The source of the interruption is a young waiter named Whipple, a college student who chafes at West Virginia’s racial etiquette; the headwaiter has already reprimanded him for not referring to Wolfe as “sir”.

Wolfe said, “I think I can justify my position, Mr. Whipple. If you’ll let me complete—”

“I don’t mean your position. You can have your logic. I mean your facts. One of them.”

Wolfe lifted his brows. “Which one?”

“The complexion of the murderer.” The college boy was looking him straight in the eye. “He wasn’t a black man. I saw him. He was a white man.”

…Or rather, at the time Whipple saw the man, he wasn’t precisely white:

“Do you think I can’t tell burnt cork from the real thing? I’m a black man myself. But that wasn’t all. As you said, he was holding his finger against his lips, and his hand was different. It wouldn’t have taken a black man to see that. He had on tight black gloves.”

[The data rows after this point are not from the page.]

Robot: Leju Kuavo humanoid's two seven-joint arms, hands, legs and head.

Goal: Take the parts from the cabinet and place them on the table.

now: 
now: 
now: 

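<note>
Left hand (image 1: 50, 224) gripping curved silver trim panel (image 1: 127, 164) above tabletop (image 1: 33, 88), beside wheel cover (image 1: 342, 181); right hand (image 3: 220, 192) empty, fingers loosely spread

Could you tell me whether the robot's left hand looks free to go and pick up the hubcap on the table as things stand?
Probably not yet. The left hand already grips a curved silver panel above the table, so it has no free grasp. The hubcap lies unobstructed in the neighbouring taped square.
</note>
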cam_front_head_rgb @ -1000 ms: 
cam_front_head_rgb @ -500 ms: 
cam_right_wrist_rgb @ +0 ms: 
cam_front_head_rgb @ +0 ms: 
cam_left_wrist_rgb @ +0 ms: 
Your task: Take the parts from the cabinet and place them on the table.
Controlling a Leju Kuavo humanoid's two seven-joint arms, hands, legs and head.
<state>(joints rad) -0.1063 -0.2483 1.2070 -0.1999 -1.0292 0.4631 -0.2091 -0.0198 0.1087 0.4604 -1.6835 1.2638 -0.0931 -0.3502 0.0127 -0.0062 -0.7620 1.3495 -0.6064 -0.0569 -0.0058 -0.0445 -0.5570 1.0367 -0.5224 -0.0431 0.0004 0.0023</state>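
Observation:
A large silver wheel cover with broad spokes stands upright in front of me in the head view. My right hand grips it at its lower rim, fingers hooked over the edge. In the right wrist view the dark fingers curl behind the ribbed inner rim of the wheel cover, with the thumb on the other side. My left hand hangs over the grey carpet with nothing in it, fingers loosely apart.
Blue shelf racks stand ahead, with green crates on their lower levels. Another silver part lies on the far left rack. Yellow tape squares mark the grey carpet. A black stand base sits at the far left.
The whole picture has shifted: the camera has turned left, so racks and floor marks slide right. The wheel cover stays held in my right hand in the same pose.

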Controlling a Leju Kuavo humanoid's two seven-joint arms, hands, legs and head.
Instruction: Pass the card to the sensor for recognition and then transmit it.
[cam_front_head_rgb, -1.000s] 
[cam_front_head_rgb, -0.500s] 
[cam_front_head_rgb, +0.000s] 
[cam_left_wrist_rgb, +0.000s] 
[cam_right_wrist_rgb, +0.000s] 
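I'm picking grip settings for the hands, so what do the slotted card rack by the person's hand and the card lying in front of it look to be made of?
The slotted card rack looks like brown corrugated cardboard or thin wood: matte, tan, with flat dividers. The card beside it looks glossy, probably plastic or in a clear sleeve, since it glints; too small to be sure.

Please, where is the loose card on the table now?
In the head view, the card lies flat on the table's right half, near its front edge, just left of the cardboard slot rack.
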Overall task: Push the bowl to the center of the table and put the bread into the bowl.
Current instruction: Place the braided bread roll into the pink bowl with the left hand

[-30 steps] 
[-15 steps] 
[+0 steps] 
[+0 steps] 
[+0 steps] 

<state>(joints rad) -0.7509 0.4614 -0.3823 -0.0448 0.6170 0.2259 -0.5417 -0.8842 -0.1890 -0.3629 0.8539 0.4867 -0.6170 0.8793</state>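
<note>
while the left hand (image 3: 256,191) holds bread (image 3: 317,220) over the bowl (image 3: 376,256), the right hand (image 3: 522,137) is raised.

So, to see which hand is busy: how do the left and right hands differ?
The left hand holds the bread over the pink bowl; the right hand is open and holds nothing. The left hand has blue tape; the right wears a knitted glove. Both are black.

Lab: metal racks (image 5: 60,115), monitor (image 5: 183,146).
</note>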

Whipple explains to the skeptical Wolfe why he didn’t come clean earlier:

“Because I’ve learned not to mix up in the affairs of the superior race. If it had been a colored man I would have told. Colored men have got to stop disgracing their color and leave that to white men. You see how good your logic was.”

“But my dear sir. That doesn’t impugn my logic, it merely shows that you agree with me. We must discuss it some time. Then you withheld this fact because you considered it white men’s business and none of yours, and you knew if you divulged it you’d be making trouble for yourself.”

“Plenty of trouble. You’re a northerner—“

And indeed, Whipple’s reticence is justified by the local sheriff’s reaction – a string of racist insults and threats – when Wolfe brings him forward to share the story he’d previously concealed.

The ziggaboo jock.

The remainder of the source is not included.